How to complete this task: From the first line to the last, write out the records exactly, leaving the pictures behind.

━━━━━━━━━━━━━━━━

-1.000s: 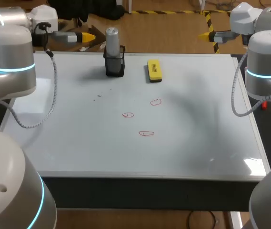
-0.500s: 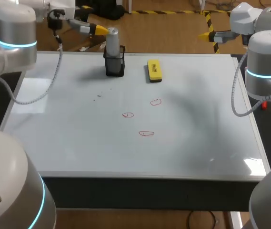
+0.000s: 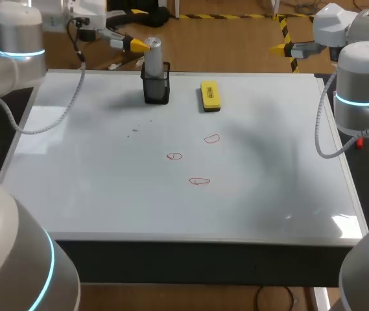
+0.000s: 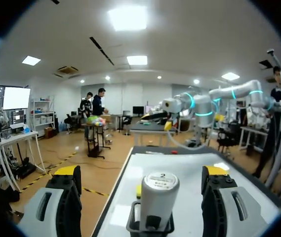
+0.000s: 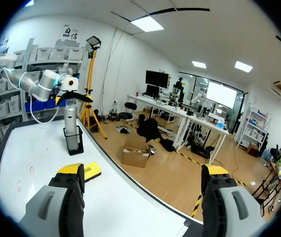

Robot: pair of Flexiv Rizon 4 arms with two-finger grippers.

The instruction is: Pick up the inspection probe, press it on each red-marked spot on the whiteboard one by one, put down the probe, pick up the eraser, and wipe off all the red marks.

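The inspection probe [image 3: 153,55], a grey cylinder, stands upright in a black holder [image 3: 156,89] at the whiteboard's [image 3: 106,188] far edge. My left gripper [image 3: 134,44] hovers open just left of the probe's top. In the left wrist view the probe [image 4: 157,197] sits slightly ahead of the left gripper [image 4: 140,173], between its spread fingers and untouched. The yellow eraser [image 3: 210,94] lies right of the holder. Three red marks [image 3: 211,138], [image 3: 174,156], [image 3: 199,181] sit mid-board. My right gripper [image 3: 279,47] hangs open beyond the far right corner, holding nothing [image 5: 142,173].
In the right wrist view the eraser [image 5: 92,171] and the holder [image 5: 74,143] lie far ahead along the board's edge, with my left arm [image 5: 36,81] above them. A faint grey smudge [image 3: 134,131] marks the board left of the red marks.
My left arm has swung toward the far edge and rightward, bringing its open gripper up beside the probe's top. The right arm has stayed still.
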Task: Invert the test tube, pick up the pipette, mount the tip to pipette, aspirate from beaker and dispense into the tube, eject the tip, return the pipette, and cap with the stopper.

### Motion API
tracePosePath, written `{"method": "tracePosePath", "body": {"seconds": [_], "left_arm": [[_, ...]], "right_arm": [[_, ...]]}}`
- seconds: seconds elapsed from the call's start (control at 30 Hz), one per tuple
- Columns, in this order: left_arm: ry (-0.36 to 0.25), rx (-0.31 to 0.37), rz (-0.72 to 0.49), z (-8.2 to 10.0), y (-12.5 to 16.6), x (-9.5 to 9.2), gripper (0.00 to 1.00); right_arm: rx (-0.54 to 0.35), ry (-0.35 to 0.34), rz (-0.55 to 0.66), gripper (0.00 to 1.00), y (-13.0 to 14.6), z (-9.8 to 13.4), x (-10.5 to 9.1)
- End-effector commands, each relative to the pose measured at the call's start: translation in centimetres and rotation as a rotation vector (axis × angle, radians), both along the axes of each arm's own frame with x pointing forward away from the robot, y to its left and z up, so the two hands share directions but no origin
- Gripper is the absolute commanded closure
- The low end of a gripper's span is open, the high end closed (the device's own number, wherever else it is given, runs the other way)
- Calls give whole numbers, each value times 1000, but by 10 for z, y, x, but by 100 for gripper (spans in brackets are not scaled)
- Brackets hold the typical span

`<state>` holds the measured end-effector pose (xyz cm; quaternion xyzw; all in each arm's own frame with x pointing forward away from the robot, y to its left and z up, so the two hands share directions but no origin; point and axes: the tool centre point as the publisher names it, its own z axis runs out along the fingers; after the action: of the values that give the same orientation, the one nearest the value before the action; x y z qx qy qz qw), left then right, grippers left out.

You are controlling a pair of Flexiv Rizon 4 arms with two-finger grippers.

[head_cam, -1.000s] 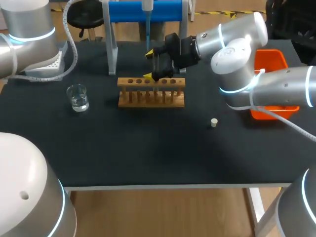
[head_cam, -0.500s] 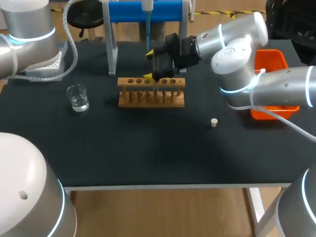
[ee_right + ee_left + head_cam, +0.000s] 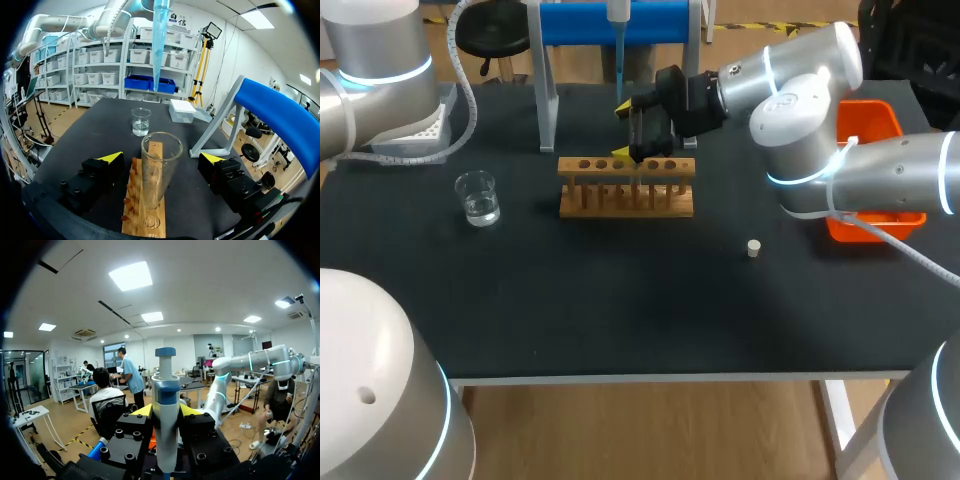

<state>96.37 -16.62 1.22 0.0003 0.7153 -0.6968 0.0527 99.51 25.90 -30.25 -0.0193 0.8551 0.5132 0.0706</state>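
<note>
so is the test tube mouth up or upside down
Mouth up: the test tube stands upright in the wooden rack, its open rim on top, between the right gripper's open fingers.

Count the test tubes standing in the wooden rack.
1. One test tube stands upright in the wooden rack, between the right gripper's open fingers, touching neither. The rack holes past it are partly hidden, so another cannot be ruled out.
</note>
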Motion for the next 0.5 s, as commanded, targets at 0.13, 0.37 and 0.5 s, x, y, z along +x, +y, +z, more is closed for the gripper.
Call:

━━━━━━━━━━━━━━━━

Worked solution:
-1.000s: 
-0.500s: 
+0.000s: 
+0.000s: 
+0.000s: 

Robot: pair of Flexiv Rizon 4 arms with two-finger grippers.

The instruction is: Pick up the inspection probe, press it on each red-marked spot on the whiteboard one by one, put down the probe, pick up the eraser, and wipe off all the red marks.

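The inspection probe [image 3: 153,55], a grey cylinder, stands upright in a black holder [image 3: 156,89] at the whiteboard's [image 3: 106,188] far edge. My left gripper [image 3: 134,44] hovers open just left of the probe's top. In the left wrist view the probe [image 4: 157,197] sits slightly ahead of the left gripper [image 4: 140,173], between its spread fingers and untouched. The yellow eraser [image 3: 210,94] lies right of the holder. Three red marks [image 3: 211,138], [image 3: 174,156], [image 3: 199,181] sit mid-board. My right gripper [image 3: 279,47] hangs open beyond the far right corner, holding nothing [image 5: 142,173].
In the right wrist view the eraser [image 5: 92,171] and the holder [image 5: 74,143] lie far ahead along the board's edge, with my left arm [image 5: 36,81] above them. A faint grey smudge [image 3: 134,131] marks the board left of the red marks.
My left arm has swung toward the far edge and rightward, bringing its open gripper up beside the probe's top. The right arm has stayed still.
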Task: Invert the test tube, pick up the pipette, mount the tip to pipette, aspirate from beaker and dispense into the tube, eject the tip, return the pipette, and cap with the stopper.

### Motion API
tracePosePath, written `{"method": "tracePosePath", "body": {"seconds": [_], "left_arm": [[_, ...]], "right_arm": [[_, ...]]}}`
- seconds: seconds elapsed from the call's start (control at 30 Hz), one per tuple
- Columns, in this order: left_arm: ry (-0.36 to 0.25), rx (-0.31 to 0.37), rz (-0.72 to 0.49), z (-8.2 to 10.0), y (-12.5 to 16.6), x (-9.5 to 9.2), gripper (0.00 to 1.00); right_arm: rx (-0.54 to 0.35), ry (-0.35 to 0.34), rz (-0.55 to 0.66), gripper (0.00 to 1.00), y (-13.0 to 14.6), z (-9.8 to 13.4), x (-10.5 to 9.1)
- End-effector commands, each relative to the pose measured at the call's start: translation in centimetres and rotation as a rotation vector (axis × angle, radians), both along the axes of each arm's own frame with x pointing forward away from the robot, y to its left and z up, so the two hands share directions but no origin
- Gripper is the absolute commanded closure
- The low end of a gripper's span is open, the high end closed (the device's own number, wherever else it is given, runs the other way)
- Calls give whole numbers, each value times 1000, but by 10 for z, y, x, but by 100 for gripper (spans in brackets are not scaled)
- Brackets hold the typical span

`<state>` holds the measured end-effector pose (xyz cm; quaternion xyzw; all in each arm's own frame with x pointing forward away from the robot, y to its left and z up, so the two hands share directions but no origin; point and axes: the tool centre point as the publisher names it, its own z axis runs out along the fingers; after the action: of the values that give the same orientation, the one nearest the value before the action; x y z qx qy qz qw), left then right, grippers left out.

You are controlling a pair of Flexiv Rizon 4 arms with two-finger grippers.

[head_cam, -1.000s] 
[head_cam, -0.500s] 
[ee_right + ee_left + head_cam, +0.000s] 

<state>96.37 -16.62 1.22 0.0003 0.7153 -0.6968 0.0527 99.51 25.90 -30.25 -0.0193 0.8551 0.5132 0.0706</state>
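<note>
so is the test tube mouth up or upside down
Mouth up: the test tube stands upright in the wooden rack, its open rim on top, between the right gripper's open fingers.

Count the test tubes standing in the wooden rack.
1. One test tube stands upright in the wooden rack, between the right gripper's open fingers, touching neither. The rack holes past it are partly hidden, so another cannot be ruled out.
</note>
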Motion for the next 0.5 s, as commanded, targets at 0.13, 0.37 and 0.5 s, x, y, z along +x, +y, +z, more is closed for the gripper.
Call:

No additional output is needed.